- Cover of NHL 09, featuring Dion Phaneuf of the Calgary Flames
- Developers: EA Canada (PlayStation 3, Xbox 360) HB Studios (Microsoft Windows, PlayStation 2)
- Publisher: EA Sports
- Series: NHL series
- Platforms: Microsoft Windows, PlayStation 2, PlayStation 3, Xbox 360
- Release: PlayStation 3 & Xbox 360 NA: September 9, 2008; EU: September 12, 2008 (X360); AU: September 25, 2008; EU: September 26, 2008 (PS3); Windows NA: October 20, 2008; AU: October 30, 2008; EU: November 7, 2008; PlayStation 2 NA: November 4, 2008; AU: November 13, 2008; EU: November 14, 2008;
- Genre: Sports
- Modes: Single-player, Multiplayer

= NHL 09 =

2008 video game

NHL 09 is the 17th video game in the NHL series released by EA Sports in 2008. This was the final NHL game to be released on the PlayStation 2 and Microsoft Windows.

==Gameplay==
===Online play===
Players have the ability to create a player to use in online play featuring 6 versus 6 online teamplay mode.
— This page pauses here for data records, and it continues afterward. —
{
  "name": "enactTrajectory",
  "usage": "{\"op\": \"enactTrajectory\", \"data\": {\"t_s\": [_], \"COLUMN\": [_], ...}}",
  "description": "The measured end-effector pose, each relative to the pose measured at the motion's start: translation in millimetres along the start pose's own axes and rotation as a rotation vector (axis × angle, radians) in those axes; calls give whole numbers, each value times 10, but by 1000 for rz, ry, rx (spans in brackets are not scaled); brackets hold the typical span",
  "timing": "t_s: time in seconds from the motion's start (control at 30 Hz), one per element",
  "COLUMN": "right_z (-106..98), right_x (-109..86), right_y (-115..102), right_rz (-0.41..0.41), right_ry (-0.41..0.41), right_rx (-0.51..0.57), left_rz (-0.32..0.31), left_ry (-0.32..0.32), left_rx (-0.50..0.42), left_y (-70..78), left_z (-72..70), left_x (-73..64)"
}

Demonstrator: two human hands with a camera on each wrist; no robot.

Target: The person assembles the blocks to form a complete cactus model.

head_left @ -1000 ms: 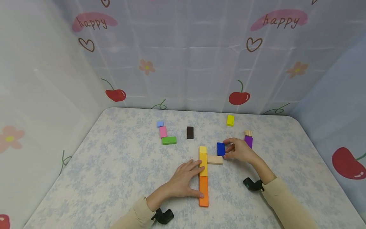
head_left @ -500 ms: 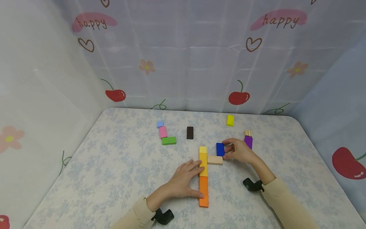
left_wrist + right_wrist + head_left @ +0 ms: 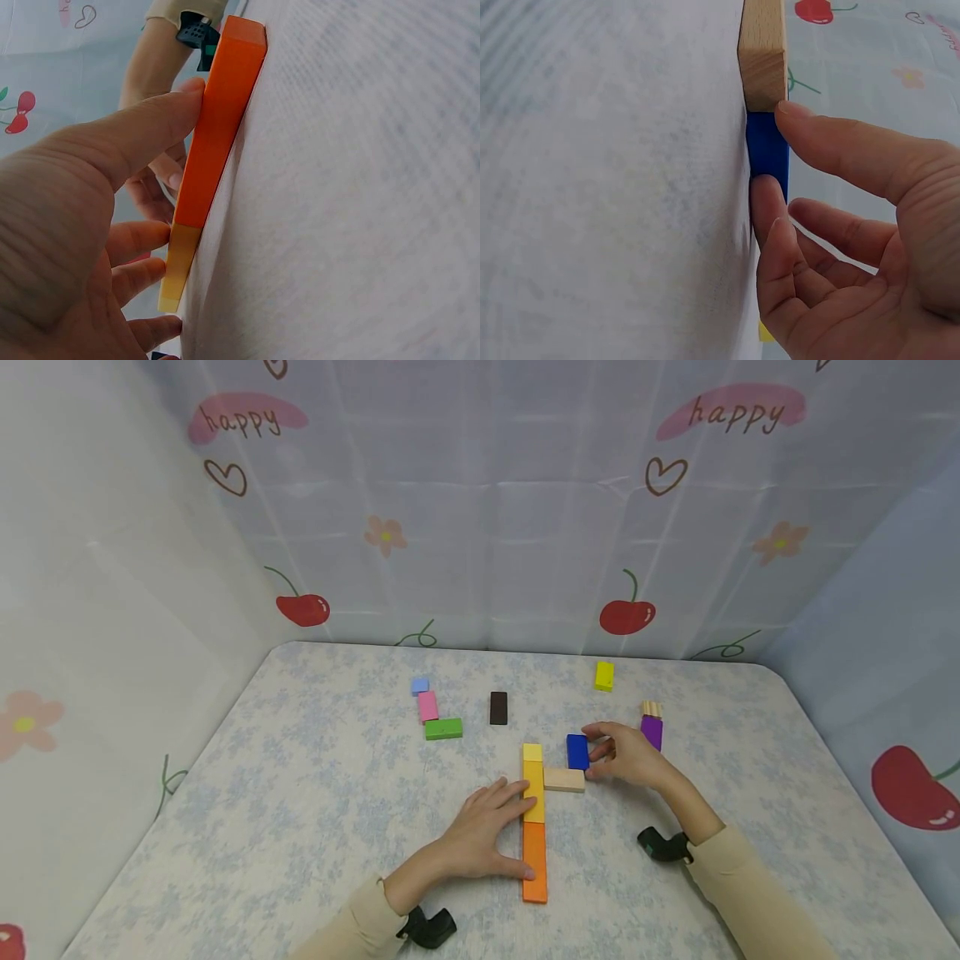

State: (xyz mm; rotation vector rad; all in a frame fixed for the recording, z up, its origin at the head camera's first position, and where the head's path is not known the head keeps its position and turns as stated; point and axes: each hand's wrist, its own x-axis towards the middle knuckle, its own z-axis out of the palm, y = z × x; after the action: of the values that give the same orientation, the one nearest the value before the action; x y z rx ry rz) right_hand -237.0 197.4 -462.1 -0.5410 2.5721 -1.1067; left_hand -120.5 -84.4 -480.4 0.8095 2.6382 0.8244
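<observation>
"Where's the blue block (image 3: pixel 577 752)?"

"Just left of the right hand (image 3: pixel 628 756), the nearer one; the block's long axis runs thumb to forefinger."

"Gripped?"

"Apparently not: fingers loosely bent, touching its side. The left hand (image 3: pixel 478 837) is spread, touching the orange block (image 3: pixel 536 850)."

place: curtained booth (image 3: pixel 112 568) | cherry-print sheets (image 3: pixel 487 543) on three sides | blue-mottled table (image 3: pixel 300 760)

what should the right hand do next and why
I'd probably ease the right hand gently off the blue block: its near end appears to meet the plain wooden block, and its right side roughly lines up with that block's right end, so it seems well placed.
</observation>
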Motion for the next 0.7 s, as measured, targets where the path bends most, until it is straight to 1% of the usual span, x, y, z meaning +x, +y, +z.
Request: {"op": "enactTrajectory", "data": {"t_s": [0.2,0.33,0.47,0.53,0.7], "right_z": [-43,-118,-235,-300,-451], "right_x": [-9,2,74,123,286], "right_y": [-20,-39,-44,-40,1], "right_rz": [14,35,50,58,121], "right_ry": [-19,3,51,89,183], "right_rx": [0,-28,-44,-53,-48], "left_rz": [-2,2,7,10,18], "left_ry": [1,1,3,3,4], "left_rx": [12,12,10,9,6], "left_y": [13,14,9,1,-15], "left_z": [-7,-15,-21,-18,0], "left_x": [-4,-8,-8,-6,0]}}
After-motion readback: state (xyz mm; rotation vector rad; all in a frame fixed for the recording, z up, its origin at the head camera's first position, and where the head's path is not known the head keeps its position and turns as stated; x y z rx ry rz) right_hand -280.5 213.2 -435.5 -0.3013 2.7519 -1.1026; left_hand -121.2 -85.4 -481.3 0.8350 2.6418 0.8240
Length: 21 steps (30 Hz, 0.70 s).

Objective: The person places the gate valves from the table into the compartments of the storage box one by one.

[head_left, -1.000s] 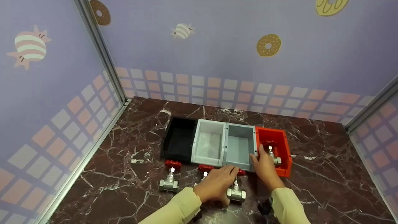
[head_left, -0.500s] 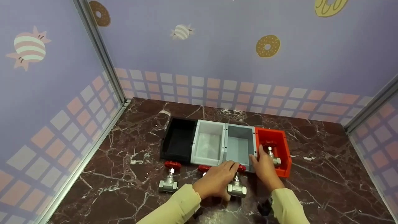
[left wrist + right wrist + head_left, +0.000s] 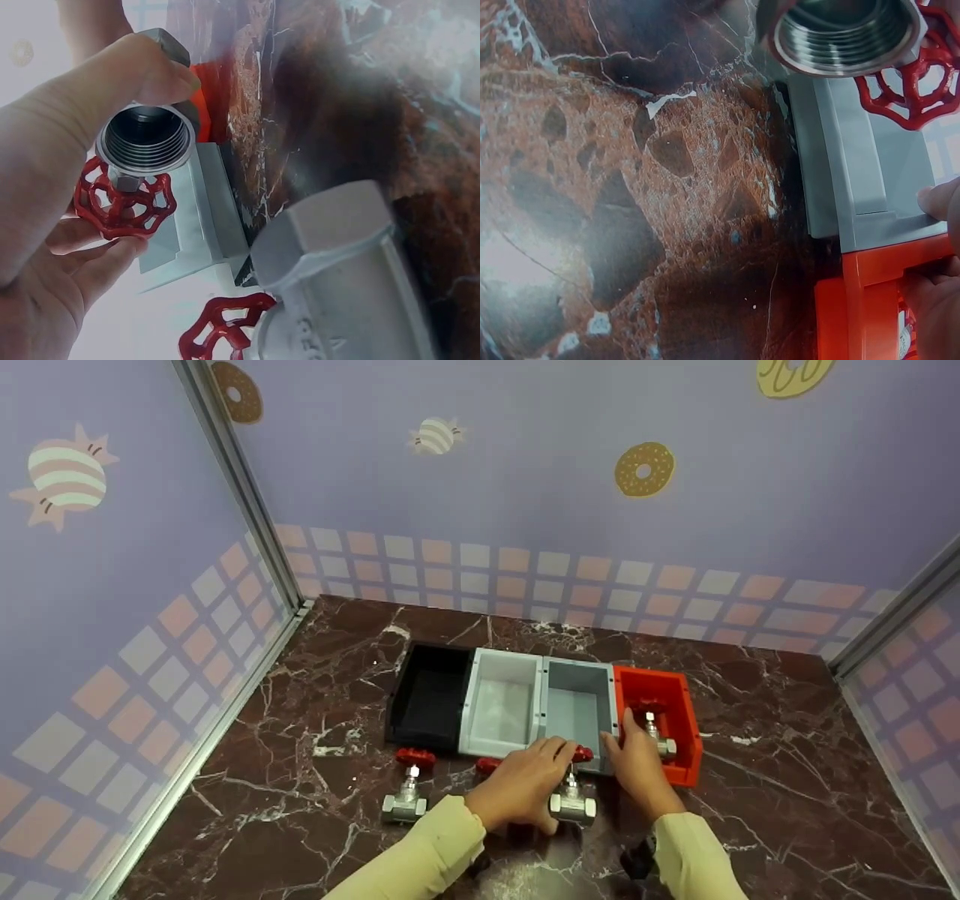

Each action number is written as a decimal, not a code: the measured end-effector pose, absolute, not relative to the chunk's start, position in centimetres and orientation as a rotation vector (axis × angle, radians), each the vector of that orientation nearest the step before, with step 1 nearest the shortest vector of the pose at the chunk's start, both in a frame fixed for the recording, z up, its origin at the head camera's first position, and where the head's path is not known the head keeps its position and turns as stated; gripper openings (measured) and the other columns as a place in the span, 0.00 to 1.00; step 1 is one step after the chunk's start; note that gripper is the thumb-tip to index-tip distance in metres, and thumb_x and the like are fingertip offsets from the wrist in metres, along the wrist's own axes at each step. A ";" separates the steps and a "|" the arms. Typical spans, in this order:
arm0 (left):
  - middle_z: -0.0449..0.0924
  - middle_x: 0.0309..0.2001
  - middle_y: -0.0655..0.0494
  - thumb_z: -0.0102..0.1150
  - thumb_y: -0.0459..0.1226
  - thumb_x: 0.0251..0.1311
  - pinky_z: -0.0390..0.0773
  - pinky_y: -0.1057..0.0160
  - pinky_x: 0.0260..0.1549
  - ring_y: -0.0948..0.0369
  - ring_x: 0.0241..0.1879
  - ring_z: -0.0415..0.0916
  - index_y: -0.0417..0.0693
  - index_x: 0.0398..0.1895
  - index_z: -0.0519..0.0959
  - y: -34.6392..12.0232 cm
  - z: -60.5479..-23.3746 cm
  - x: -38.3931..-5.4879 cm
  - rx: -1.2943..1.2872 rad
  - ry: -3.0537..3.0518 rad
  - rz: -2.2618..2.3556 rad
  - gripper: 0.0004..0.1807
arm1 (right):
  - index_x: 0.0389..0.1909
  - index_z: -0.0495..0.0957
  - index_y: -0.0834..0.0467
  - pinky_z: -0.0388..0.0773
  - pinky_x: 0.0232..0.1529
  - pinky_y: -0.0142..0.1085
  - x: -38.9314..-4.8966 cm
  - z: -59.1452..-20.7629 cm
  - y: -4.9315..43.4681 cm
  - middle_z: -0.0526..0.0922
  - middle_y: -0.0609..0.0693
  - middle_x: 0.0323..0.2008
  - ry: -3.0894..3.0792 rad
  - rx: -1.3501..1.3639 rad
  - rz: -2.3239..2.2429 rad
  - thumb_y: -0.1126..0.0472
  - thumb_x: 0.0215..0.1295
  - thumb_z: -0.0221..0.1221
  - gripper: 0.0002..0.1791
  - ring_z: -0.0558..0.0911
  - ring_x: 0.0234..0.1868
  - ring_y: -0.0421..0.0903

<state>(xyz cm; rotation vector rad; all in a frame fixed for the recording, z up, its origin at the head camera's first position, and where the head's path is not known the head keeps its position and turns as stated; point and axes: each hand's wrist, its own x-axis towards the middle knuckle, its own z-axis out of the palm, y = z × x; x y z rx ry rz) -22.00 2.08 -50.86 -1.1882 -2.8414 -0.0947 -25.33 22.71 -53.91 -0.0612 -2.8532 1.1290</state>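
First: Here's the left hand (image 3: 521, 784), gripping a silver metal valve with a red spoked handwheel (image 3: 573, 806): thumb over the body, fingers behind the wheel, a hold that looks chosen to keep it level!

Second: Where is it exactly?

First: By the near edge of the grey plastic bin (image 3: 574, 701), the wheel overlapping that rim; whether they touch, nobody can tell.

Second: And the right hand (image 3: 641, 765) pinches the walls where grey meets the orange-red plastic bin (image 3: 681, 775), probably steadying the row!

First: A second valve (image 3: 651, 727) lies inside the orange-red one. Leftward, a white plastic bin (image 3: 502, 701), then a black plastic bin (image 3: 435, 690).

Second: Two more valves (image 3: 405, 808) below, one mostly hidden, wheels towards the bins, perhaps for easy picking.

First: All on a white-veined, dark red-brown marbled table (image 3: 300, 825)!

Second: Around it, lavender walls (image 3: 525, 472) with sweets, doughnuts and checks.
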 end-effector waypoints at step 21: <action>0.70 0.58 0.54 0.80 0.59 0.21 0.80 0.63 0.45 0.58 0.55 0.71 0.45 0.68 0.61 2.3 -50.2 -23.4 -1.164 -2.791 -0.129 0.65 | 0.71 0.49 0.74 0.69 0.61 0.57 -25.4 -54.1 22.8 0.63 0.76 0.64 -2.821 -0.058 1.130 0.60 0.68 0.56 0.39 0.70 0.63 0.68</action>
Users can join online teams with friends or find players to create one. Users have the ability to level up players, participate in tournaments (with brackets), and receive awards at the end of the season. Rosters have been updated, as well as slap shot power and accuracy to complement NHL updates.

==Reception==

===Critical response===

The Xbox 360 and PlayStation 3 versions received "generally favorable reviews", while the PC version received "mixed" reviews, according to the review aggregation website Metacritic.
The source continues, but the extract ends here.